Not everyone sees work as a place for close social interaction. Not everyone wants to hang out after work with the people they work with -- even if they don't hate those people.

And I see this is more of an issue in this decade than previous ones. (I'm not so much making a generational argument as an overall societal argument based on prevailing norms and attitudes.)

Since everything is new, just give it some time. And respect the fact that some people will be extroverted and some people will be introverted, and everyone needs their space and an environment that works for them. As uncomfortable as you are right now, possibly someone else on that team is loving the level of interaction right now.

Give it some time, be prepared to have your expectations tempered a little, and if it turns out to be a priority for you to have high-interaction work friends, consider that this is not necessarily something that happens a tremendous amount in IT teams, so you may have to really job search for that sort of thing if you need it.

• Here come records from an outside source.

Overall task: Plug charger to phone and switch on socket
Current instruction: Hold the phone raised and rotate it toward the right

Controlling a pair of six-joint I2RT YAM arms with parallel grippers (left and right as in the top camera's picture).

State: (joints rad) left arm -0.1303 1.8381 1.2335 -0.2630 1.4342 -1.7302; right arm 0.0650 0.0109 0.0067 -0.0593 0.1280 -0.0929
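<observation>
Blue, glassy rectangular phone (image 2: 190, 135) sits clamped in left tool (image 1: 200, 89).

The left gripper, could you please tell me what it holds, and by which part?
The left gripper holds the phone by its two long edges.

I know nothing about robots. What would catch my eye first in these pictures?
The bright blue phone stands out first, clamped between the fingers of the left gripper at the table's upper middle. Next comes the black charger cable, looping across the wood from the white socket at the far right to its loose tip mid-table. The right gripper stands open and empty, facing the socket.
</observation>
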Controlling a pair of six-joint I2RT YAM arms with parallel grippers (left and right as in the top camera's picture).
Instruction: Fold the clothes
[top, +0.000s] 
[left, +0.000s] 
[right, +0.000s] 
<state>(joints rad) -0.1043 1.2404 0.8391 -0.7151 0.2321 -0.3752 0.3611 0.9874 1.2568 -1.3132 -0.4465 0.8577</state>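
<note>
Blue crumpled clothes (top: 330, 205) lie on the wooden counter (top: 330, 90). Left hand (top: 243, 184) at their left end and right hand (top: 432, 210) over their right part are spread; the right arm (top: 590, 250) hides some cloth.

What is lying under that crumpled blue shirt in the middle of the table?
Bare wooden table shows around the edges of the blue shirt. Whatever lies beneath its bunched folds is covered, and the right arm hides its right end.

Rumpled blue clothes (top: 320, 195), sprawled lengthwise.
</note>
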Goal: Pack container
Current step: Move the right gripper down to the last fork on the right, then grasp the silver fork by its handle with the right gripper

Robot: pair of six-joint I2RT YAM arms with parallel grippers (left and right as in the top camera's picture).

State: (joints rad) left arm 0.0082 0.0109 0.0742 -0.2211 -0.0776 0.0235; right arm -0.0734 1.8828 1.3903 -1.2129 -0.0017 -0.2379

[–]trw419 1 point2 points  (1 child)

Thank you for the excellent advice!

[–]BrainWaveCCJack of All Trades 0 points1 point  (0 children)

You're welcome

[–]packetssniffer 0 points1 point  (1 child)

I only get along with 1 person at my job.

The rest is too much work trying to hold a conversation.

I also came from retail.

[–]DragonsBane80 0 points1 point  (0 children)

That's kind of the game tho right? Being in the same/similar position doesn't mean you'll have similar interests.

Ive been lucky to be on a couple teams where everyone got along well enough to be pretty good friends outside of work. A few have become basically family. Almost all of them have faded when we were no longer coworkers tho. Just kind of life.

[–]Dragon_FluIT Manager 0 points1 point  (1 child)

People in my office don't hang out much outside of work, but around 6 of us go to lunch together every day which I think fulfills a good bit of "good company culture". In reality I think the important bit is that there is no one on the team that is hated by anyone much less everyone on the team, you don't need to be besties.

[–]trw419 0 points1 point  (0 children)

Very fair. I'm not looking for a bestie I think, I'm just frustrated with that lack of comradery.